N-Ball Sampling for Unbiased Graph Estimation

Updated 12 December 2025

N-ball Sampling Technique is a probabilistic graph sampling method that employs BFS expansion from a randomized seed to unbiasedly estimate subgraph motifs.
It generalizes classical designs such as random-node, multiplicity, and adaptive cluster sampling while effectively capturing local subgraph densities.
The technique's flexibility in adjusting the number of expansion waves enables a balance between computational cost and variance reduction for accurate motif counts.

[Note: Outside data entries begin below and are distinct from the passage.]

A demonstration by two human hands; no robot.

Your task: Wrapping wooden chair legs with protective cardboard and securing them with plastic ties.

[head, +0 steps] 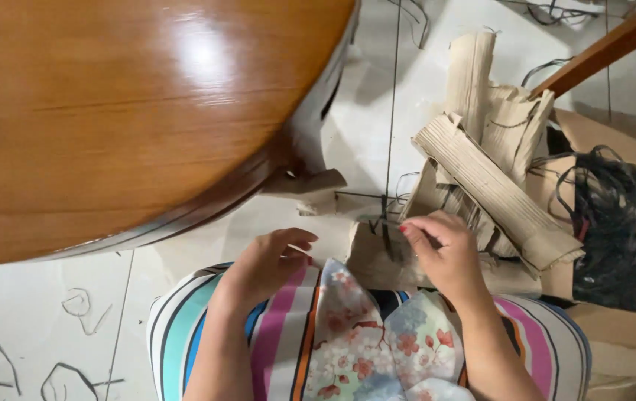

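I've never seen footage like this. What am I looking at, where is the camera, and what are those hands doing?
There is no machine here: the single picture comes from a camera worn on a person's head, looking down at their lap. The left hand rests on the striped and flowered cloth over the knees, fingers curled; whether it pinches anything is unclear. The right hand touches a small brown cardboard piece. Beside it lie rolled corrugated cardboard strips and a tangle of thin black strands. A glossy round wooden table fills the upper left, above the pale tiled floor.
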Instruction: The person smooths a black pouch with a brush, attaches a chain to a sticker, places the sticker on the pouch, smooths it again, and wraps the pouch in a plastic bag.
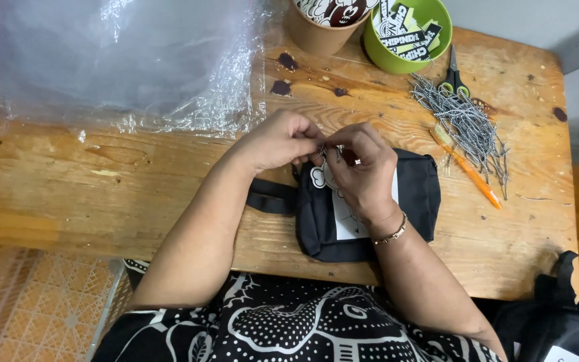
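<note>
A small black pouch bag (417,191) lies on the wooden table (102,181) with a white card on its front and a black strap (269,198) running left. My left hand (279,139) and my right hand (364,171) meet just above the bag's top edge. Both pinch a thin silver ball chain (325,151) with a small white charm hanging below it. My right wrist wears a bracelet. The fingertips hide most of the chain.
A heap of silver ball chains (467,124) lies at the right, with an orange cutter (467,171) and green-handled scissors (454,77). A green bowl (410,33) and a brown cup (319,23) of tags stand at the back. Clear plastic wrap (115,60) covers the left. Another black bag (557,315) sits lower right.
</note>
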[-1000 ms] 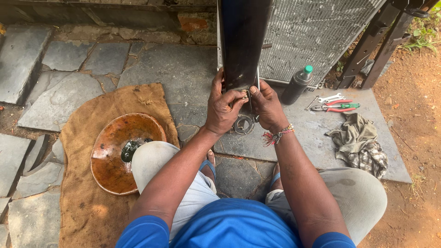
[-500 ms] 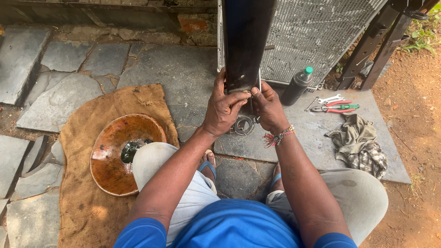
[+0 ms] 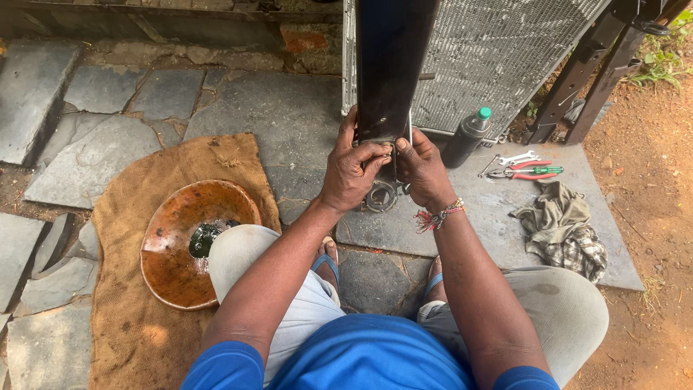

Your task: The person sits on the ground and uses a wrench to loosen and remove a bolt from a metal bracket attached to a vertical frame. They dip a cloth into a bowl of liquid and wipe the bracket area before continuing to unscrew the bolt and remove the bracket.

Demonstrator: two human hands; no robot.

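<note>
Dark upright panel (image 3: 393,65), long & flat, stands on end on the grey stone slab (image 3: 476,217), dead centre in front of the person, w/ its top out of frame. Both hands work at its lower end. Left hand (image 3: 350,170) wraps the panel's left edge, thumb up along the side, fingers (image 3: 372,153) curled & pressed together over the bottom of the face. Right hand (image 3: 422,170) sits just beside it on the right edge, fingers pressed together, tips pinching a small bit at the panel's bottom edge; can't tell what the bit is. The fingertips of the 2 hands nearly meet. Red thread bracelet (image 3: 440,214) on right wrist.

Directly below the hands, a dark round ring-shaped part (image 3: 380,196) lies on the slab, at the panel's foot.

Behind the panel: finned metal radiator (image 3: 498,50) leaning upright, w/ a dark bottle w/ green cap (image 3: 465,136) standing against its lower edge, near the right hand. Further right on the slab: red-handled pliers (image 3: 527,172) and a spanner (image 3: 518,157) just beside them, then a crumpled rag (image 3: 563,231).

Left of the person: burlap sack (image 3: 123,318) spread on the stone paving, carrying a rusty-orange shallow bowl (image 3: 180,245) w/ dark liquid in the middle. Bowl is well apart from the hands, touching the left knee in view.
</note>
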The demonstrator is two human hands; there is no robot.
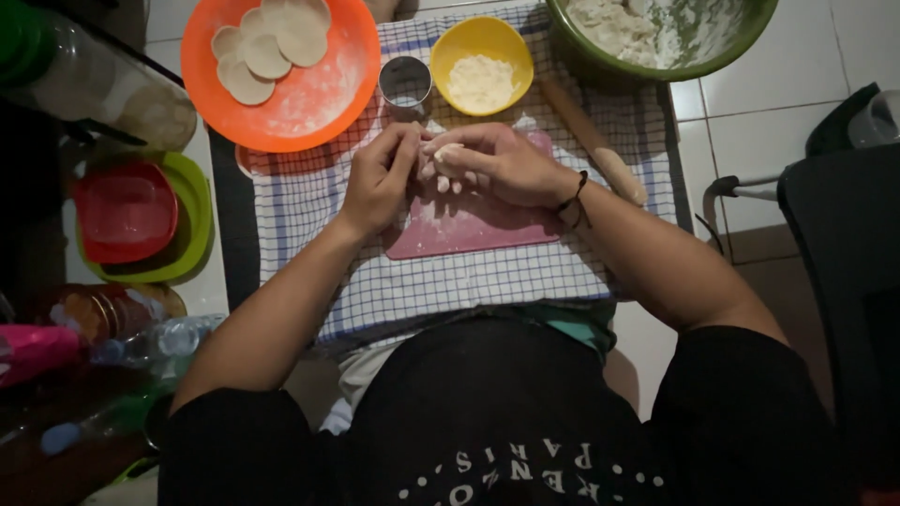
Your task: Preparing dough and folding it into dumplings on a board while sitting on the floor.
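Dough wrapper (446, 153), pale and soft, pinched between left hand (377, 178) and right hand (502, 165) above the far edge of the pink board (469, 225). Probably light, limp, easily torn; best gripped at the rim. Beyond: metal cutter (405, 84), yellow bowl (481, 64), orange plate (314, 98) with cut rounds, green bowl (600, 56), rolling pin (600, 150). Underneath, checked cloth (450, 281) over white tiled floor (787, 56); dim room.

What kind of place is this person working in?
Likely a home kitchen floor set up for making dumplings: white floor tiles, a checked cloth under a pink board, and both hands pinching a piece of dough.
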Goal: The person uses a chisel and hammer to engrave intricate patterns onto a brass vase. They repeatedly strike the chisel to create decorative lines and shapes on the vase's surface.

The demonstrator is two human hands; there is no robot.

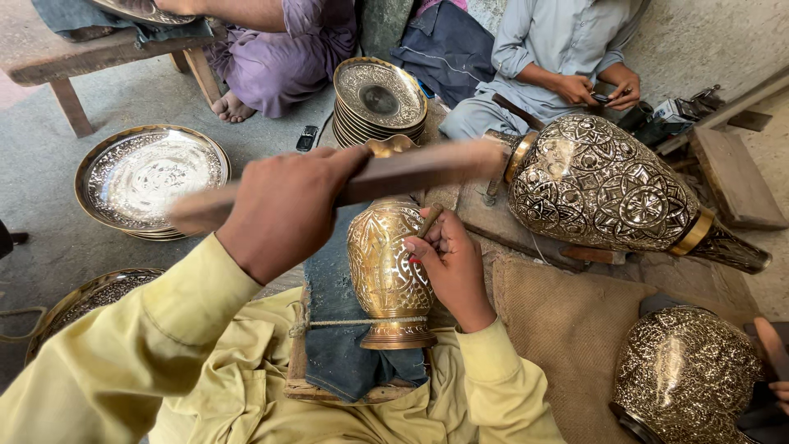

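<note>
A brass vase (385, 263) with engraved patterns lies on a blue cloth (329, 288) over a wooden board, held down by a rope (362, 322) near its foot. My right hand (454, 265) rests on the vase's side and holds a small metal chisel (430, 220) with its tip against the brass. Above and to the left, my left hand (283, 210) grips a wooden mallet stick (411, 168), which is blurred and raised over the vase's mouth. Both of my sleeves are yellow.
A large engraved vase (608, 185) lies at the right and another (686, 374) at the lower right, where another person's hand (772, 353) shows. Stacked brass plates (378, 94), a round tray (152, 177) and burlap (559, 312) surround me. Two people sit beyond.
</note>
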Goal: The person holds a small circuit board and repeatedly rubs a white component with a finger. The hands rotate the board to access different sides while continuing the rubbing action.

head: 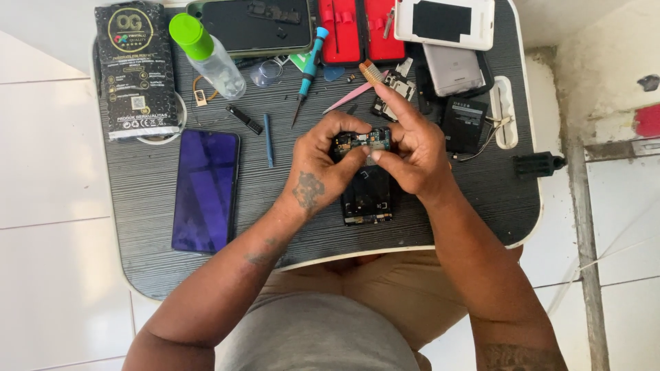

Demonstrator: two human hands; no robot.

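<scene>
my left hand (317,168) and right hand (407,148) pinch the circuit board (362,141) above the open phone (367,196) under my grip; squeezing harder could crack it.

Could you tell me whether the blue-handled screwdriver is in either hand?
No, the blue-handled screwdriver lies on the tray, apart from both hands.

opened phone (366,196) top hidden under fingers (344,161), red case (361,31) cut off
</scene>
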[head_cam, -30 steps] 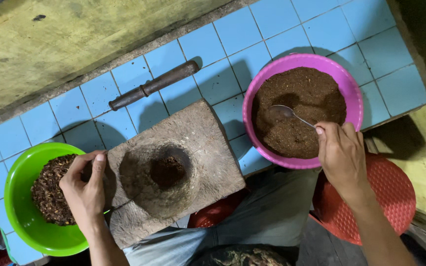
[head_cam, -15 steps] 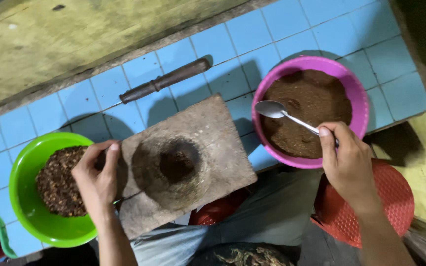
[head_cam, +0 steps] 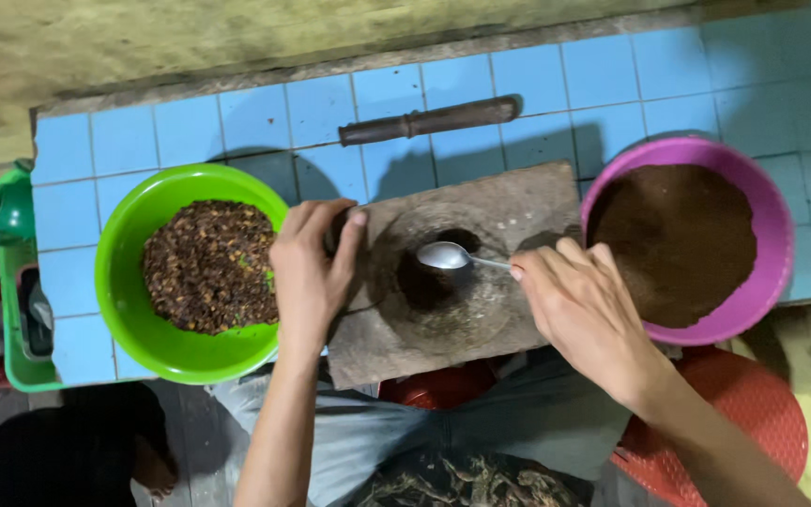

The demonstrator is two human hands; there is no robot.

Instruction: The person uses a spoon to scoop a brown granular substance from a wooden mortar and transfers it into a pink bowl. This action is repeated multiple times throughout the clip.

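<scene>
A flat stone grinding slab [head_cam: 481, 207] with a dark hollow lies on the blue tiled counter [head_cam: 180, 131]. My right hand [head_cam: 584, 305] holds a metal spoon [head_cam: 448, 255], its bowl over the hollow, which has dark ground matter in it. My left hand [head_cam: 312, 272] grips the slab's left edge. Left of it stands a green bowl [head_cam: 133, 319] of coarse brown bits. On the right is a pink bowl [head_cam: 772, 272] of fine brown powder.
A dark rod-shaped pestle [head_cam: 429, 120] lies on the tiles behind the slab. A green crate [head_cam: 16, 282] stands at the left edge. A red plastic stool [head_cam: 762, 422] is below the pink bowl. A yellowish wall runs along the top.
My right hand lifted the spoon out of the pink bowl and carried it left over the slab's hollow. My left hand stayed on the slab's left edge.
</scene>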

N-ball sampling, also referred to as T-wave snowball sampling (SBS), is a probabilistic graph sampling technique defined by breadth-first expansion from a randomized initial node sample, aiming to unbiasedly estimate finite-order subgraph totals such as triangles, cycles, or stars. The methodology generalizes multiple classical sampling paradigms, including random-node, random-edge, multiplicity, and adaptive cluster sampling, by constructing “N-balls” (subgraphs induced by nodes within T steps from seed nodes) and employing Horvitz–Thompson normalization for unbiased inference (Oguz-Alper et al., 2020).

1. Formal Definition

Let $G=(V,E)$ denote a simple undirected graph with $|V|=N$ nodes. The N-ball (or T-wave SBS) protocol comprises the following steps:

Initial Sample and Observation: Select an initial seed set $s_0\subset V$ (typically of fixed size $n$ ) using any probability design admitting known first- and higher-order inclusion probabilities.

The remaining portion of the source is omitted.